* _Exercise details_
Each of the lines below must be restated exactly.

──────── Records shown ────────

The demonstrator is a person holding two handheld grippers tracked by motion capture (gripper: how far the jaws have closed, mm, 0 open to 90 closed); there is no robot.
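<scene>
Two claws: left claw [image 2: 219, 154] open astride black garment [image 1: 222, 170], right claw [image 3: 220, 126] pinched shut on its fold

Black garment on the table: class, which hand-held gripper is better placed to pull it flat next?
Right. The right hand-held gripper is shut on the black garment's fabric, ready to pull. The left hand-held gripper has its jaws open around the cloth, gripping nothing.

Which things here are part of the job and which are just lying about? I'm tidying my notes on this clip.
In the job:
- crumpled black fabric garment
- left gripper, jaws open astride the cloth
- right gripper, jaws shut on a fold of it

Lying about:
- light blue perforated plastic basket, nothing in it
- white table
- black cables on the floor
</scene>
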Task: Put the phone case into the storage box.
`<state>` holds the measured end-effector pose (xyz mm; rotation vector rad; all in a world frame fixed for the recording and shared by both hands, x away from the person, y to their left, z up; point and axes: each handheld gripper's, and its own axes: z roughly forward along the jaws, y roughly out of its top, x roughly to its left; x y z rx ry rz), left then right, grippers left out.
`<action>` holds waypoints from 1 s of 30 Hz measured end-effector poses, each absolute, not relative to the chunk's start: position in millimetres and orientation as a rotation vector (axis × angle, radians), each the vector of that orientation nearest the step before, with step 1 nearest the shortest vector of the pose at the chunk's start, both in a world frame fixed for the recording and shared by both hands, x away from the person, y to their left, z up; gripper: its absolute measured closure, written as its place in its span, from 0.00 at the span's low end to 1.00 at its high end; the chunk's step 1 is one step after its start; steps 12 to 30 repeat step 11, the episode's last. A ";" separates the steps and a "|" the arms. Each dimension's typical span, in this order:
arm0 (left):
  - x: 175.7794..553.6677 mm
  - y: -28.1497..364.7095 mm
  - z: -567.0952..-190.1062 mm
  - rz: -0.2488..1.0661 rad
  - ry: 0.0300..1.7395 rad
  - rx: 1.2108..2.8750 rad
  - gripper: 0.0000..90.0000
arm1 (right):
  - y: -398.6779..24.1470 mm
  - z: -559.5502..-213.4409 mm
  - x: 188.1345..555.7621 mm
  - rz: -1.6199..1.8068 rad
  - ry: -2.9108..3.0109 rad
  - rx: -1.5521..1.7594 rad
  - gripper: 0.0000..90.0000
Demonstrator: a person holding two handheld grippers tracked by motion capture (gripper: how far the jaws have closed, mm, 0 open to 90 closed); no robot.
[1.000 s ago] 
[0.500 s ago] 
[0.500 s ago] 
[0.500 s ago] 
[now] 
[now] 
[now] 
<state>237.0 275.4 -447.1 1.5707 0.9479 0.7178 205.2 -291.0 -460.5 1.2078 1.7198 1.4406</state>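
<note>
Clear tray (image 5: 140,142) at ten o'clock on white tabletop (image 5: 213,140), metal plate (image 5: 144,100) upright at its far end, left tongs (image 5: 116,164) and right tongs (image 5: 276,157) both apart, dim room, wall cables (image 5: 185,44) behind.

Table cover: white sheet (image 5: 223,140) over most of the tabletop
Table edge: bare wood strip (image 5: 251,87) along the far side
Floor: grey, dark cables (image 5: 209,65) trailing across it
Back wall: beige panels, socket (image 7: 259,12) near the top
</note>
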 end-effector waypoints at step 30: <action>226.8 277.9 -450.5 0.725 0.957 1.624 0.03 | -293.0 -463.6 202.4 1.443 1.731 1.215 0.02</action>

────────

* _Solution below_
The demonstrator is a person holding two handheld grippers tracked by motion capture (gripper: how far the jaws have closed, mm, 0 open to 90 closed); there is no robot.
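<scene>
Two claws: left claw [image 2: 219, 154] open astride black garment [image 1: 222, 170], right claw [image 3: 220, 126] pinched shut on its fold

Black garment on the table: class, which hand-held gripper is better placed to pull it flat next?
Right. The right hand-held gripper is shut on the black garment's fabric, ready to pull. The left hand-held gripper has its jaws open around the cloth, gripping nothing.

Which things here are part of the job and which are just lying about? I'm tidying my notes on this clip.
In the job:
- crumpled black fabric garment
- left gripper, jaws open astride the cloth
- right gripper, jaws shut on a fold of it

Lying about:
- light blue perforated plastic basket, nothing in it
- white table
- black cables on the floor
</scene>
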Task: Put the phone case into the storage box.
`<state>` holds the measured end-effector pose (xyz mm; rotation vector rad; all in a world frame fixed for the recording and shared by both hands, x away from the person, y to their left, z up; point and axes: each handheld gripper's, and its own axes: z roughly forward along the jaws, y roughly out of its top, x roughly to its left; x y z rx ry rz), left then right, grippers left out.
`<action>` holds waypoints from 1 s of 30 Hz measured end-effector poses, each absolute, not relative to the chunk's start: position in millimetres and orientation as a rotation vector (axis × angle, radians), each the vector of that orientation nearest the step before, with step 1 nearest the shortest vector of the pose at the chunk's start, both in a world frame fixed for the recording and shared by both hands, x away from the person, y to their left, z up; gripper: its absolute measured closure, written as its place in its span, from 0.00 at the span's low end to 1.00 at its high end; the chunk's step 1 is one step after its start; steps 12 to 30 repeat step 11, the episode's last. A ";" separates the steps and a "|" the arms. Each dimension's typical span, in this order:
arm0 (left):
  - x: 175.7794..553.6677 mm
  - y: -28.1497..364.7095 mm
  - z: -567.0952..-190.1062 mm
  - rz: -0.2488..1.0661 rad
  - ry: 0.0300..1.7395 rad
  - rx: 1.2108..2.8750 rad
  - gripper: 0.0000..90.0000
arm1 (right):
  - y: -398.6779..24.1470 mm
  - z: -559.5502..-213.4409 mm
  - x: 188.1345..555.7621 mm
  - rz: -1.6199..1.8068 rad
  - ry: -2.9108..3.0109 rad
  - rx: -1.5521..1.7594 rad
  - gripper: 0.0000..90.0000
Demonstrator: a person holding two handheld grippers tracked by motion capture (gripper: how far the jaws have closed, mm, 0 open to 90 closed); no robot.
[1.000 s ago] 
[0.500 s ago] 
[0.500 s ago] 
[0.500 s ago] 
[now] 
[now] 
[now] 
<state>237.0 275.4 -447.1 1.5707 0.9479 0.7178 205.2 -291.0 -460.5 1.2078 1.7198 1.4406</state>
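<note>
Clear tray (image 5: 140,142) at ten o'clock on white tabletop (image 5: 213,140), metal plate (image 5: 144,100) upright at its far end, left tongs (image 5: 116,164) and right tongs (image 5: 276,157) both apart, dim room, wall cables (image 5: 185,44) behind.

Table cover: white sheet (image 5: 223,140) over most of the tabletop
Table edge: bare wood strip (image 5: 251,87) along the far side
Floor: grey, dark cables (image 5: 209,65) trailing across it
Back wall: beige panels, socket (image 7: 259,12) near the top
</note>
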 end-effector waypoints at step 30: <action>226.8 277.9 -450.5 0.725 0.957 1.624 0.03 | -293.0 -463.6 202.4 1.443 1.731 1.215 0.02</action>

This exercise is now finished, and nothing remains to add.